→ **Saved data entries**
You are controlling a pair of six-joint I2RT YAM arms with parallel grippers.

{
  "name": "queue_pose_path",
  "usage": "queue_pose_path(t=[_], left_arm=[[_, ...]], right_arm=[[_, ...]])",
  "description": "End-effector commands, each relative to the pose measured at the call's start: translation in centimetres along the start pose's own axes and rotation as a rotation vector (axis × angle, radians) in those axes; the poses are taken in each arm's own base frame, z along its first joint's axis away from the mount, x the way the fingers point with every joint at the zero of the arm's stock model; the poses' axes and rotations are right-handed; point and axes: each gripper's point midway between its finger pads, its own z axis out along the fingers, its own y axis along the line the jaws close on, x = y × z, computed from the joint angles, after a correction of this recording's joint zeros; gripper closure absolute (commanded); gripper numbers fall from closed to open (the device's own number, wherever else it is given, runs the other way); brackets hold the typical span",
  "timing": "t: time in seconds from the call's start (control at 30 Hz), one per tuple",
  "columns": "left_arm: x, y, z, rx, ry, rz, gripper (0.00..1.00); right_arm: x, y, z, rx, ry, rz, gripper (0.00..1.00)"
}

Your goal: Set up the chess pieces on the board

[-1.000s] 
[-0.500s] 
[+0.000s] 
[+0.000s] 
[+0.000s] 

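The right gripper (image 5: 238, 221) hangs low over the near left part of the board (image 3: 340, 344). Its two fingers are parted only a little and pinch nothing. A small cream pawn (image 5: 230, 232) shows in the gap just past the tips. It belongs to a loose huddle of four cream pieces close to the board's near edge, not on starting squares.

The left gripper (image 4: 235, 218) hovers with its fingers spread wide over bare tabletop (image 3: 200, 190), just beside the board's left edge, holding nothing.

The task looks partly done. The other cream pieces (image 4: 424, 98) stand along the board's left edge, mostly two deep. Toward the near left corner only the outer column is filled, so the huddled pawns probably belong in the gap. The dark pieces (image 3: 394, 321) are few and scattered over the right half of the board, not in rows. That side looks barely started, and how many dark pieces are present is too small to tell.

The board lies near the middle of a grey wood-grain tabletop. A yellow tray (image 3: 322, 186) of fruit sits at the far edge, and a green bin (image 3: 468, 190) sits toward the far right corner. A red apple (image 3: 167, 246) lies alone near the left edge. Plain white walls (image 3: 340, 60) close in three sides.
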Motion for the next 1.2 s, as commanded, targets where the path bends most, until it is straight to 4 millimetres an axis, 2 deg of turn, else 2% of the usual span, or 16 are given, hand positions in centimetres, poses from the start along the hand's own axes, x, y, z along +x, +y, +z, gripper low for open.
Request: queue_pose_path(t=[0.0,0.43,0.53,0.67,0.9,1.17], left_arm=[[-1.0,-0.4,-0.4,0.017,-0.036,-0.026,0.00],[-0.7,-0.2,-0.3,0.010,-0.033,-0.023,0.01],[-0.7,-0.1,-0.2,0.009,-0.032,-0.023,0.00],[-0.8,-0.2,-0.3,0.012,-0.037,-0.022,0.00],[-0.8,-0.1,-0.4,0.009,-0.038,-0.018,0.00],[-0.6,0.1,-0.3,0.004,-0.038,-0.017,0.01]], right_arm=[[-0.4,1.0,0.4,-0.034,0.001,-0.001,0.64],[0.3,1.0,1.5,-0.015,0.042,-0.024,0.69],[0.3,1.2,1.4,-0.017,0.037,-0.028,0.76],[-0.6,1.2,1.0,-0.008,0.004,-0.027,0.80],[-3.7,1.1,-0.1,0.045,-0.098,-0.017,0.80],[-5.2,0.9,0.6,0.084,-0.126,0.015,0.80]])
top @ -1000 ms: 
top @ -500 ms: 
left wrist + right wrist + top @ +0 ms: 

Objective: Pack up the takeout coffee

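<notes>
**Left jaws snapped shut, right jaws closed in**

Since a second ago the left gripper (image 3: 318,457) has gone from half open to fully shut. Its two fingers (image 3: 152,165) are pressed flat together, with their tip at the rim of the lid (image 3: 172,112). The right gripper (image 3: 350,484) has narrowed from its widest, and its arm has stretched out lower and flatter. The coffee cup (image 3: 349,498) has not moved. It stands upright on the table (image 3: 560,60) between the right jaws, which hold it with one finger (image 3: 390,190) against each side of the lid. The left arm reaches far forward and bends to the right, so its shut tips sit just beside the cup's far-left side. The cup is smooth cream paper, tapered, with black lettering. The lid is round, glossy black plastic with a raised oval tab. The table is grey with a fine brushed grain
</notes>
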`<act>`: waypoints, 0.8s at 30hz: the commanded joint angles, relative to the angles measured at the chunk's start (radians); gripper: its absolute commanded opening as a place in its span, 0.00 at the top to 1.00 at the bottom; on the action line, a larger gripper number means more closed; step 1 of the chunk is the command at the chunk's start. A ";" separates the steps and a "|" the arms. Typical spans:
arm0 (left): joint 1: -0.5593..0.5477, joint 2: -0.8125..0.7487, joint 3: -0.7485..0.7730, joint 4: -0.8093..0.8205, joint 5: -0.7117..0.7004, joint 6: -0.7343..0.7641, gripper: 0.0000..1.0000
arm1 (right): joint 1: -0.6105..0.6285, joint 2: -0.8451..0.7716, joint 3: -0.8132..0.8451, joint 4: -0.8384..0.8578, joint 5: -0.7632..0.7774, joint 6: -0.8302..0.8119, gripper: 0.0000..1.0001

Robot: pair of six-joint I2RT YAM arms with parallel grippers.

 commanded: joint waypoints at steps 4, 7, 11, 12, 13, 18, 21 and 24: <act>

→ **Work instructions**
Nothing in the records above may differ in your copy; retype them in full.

→ **Expected answer**
You are controlling a pair of six-joint I2RT YAM arms with parallel grippers.

{
  "name": "queue_pose_path",
  "usage": "queue_pose_path(t=[_], left_arm=[[_, ...]], right_arm=[[_, ...]])",
  "description": "End-effector commands, each relative to the pose measured at the call's start: translation in centimetres along the start pose's own axes and rotation as a rotation vector (axis × angle, radians) in those axes; the poses are taken in each arm's own base frame, z along its first joint's axis away from the mount, x the way the fingers point with every joint at the zero of the arm's stock model; the poses' axes and rotations are right-handed; point and axes: each gripper's point midway between its finger pads, its own z axis out along the fingers, its own y axis along the line the jaws close on, x = y × z, computed from the joint angles, after a correction of this recording's joint zeros; gripper closure absolute (commanded); gripper numbers fall from closed to open (the device's own number, wherever else it is given, runs the other way); brackets hold the typical span",
  "timing": "t: time in seconds from the call's start (control at 30 Hz), one per tuple",
  "columns": "left_arm: x, y, z, rx, ry, rz, gripper (0.00..1.00); right_arm: x, y, z, rx, ry, rz, gripper (0.00..1.00)"
}

Your goal: Set up the chess pieces on the board

[-1.000s] 
[-0.500s] 
[+0.000s] 
[+0.000s] 
[+0.000s] 

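The right gripper (image 5: 238, 221) hangs low over the near left part of the board (image 3: 340, 344). Its two fingers are parted only a little and pinch nothing. A small cream pawn (image 5: 230, 232) shows in the gap just past the tips. It belongs to a loose huddle of four cream pieces close to the board's near edge, not on starting squares.

The left gripper (image 4: 235, 218) hovers with its fingers spread wide over bare tabletop (image 3: 200, 190), just beside the board's left edge, holding nothing.

The task looks partly done. The other cream pieces (image 4: 424, 98) stand along the board's left edge, mostly two deep. Toward the near left corner only the outer column is filled, so the huddled pawns probably belong in the gap. The dark pieces (image 3: 394, 321) are few and scattered over the right half of the board, not in rows. That side looks barely started, and how many dark pieces are present is too small to tell.

The board lies near the middle of a grey wood-grain tabletop. A yellow tray (image 3: 322, 186) of fruit sits at the far edge, and a green bin (image 3: 468, 190) sits toward the far right corner. A red apple (image 3: 167, 246) lies alone near the left edge. Plain white walls (image 3: 340, 60) close in three sides.
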Motion for the next 1.2 s, as commanded, targets where the path bends most, until it is straight to 4 millimetres an axis, 2 deg of turn, else 2% of the usual span, or 16 are given, hand positions in centimetres, poses from the start along the hand's own axes, x, y, z along +x, +y, +z, gripper low for open.
Request: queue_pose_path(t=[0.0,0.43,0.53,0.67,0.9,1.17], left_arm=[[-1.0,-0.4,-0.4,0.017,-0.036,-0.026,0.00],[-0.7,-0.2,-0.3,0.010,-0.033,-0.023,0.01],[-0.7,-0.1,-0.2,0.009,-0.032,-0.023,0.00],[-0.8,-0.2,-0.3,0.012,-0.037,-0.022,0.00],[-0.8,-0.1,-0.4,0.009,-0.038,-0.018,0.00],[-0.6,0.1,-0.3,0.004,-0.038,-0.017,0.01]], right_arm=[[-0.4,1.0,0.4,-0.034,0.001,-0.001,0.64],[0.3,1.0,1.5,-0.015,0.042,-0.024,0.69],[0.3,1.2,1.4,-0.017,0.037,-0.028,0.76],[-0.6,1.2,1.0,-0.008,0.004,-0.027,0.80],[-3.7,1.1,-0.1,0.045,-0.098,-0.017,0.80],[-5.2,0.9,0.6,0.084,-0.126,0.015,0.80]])
top @ -1000 ms: 
top @ -500 ms: 
left wrist + right wrist + top @ +0 ms: 

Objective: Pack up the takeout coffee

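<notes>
**Left jaws snapped shut, right jaws closed in**

Since a second ago the left gripper (image 3: 318,457) has gone from half open to fully shut. Its two fingers (image 3: 152,165) are pressed flat together, with their tip at the rim of the lid (image 3: 172,112). The right gripper (image 3: 350,484) has narrowed from its widest, and its arm has stretched out lower and flatter. The coffee cup (image 3: 349,498) has not moved. It stands upright on the table (image 3: 560,60) between the right jaws, which hold it with one finger (image 3: 390,190) against each side of the lid. The left arm reaches far forward and bends to the right, so its shut tips sit just beside the cup's far-left side. The cup is smooth cream paper, tapered, with black lettering. The lid is round, glossy black plastic with a raised oval tab. The table is grey with a fine brushed grain
</notes>
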`<act>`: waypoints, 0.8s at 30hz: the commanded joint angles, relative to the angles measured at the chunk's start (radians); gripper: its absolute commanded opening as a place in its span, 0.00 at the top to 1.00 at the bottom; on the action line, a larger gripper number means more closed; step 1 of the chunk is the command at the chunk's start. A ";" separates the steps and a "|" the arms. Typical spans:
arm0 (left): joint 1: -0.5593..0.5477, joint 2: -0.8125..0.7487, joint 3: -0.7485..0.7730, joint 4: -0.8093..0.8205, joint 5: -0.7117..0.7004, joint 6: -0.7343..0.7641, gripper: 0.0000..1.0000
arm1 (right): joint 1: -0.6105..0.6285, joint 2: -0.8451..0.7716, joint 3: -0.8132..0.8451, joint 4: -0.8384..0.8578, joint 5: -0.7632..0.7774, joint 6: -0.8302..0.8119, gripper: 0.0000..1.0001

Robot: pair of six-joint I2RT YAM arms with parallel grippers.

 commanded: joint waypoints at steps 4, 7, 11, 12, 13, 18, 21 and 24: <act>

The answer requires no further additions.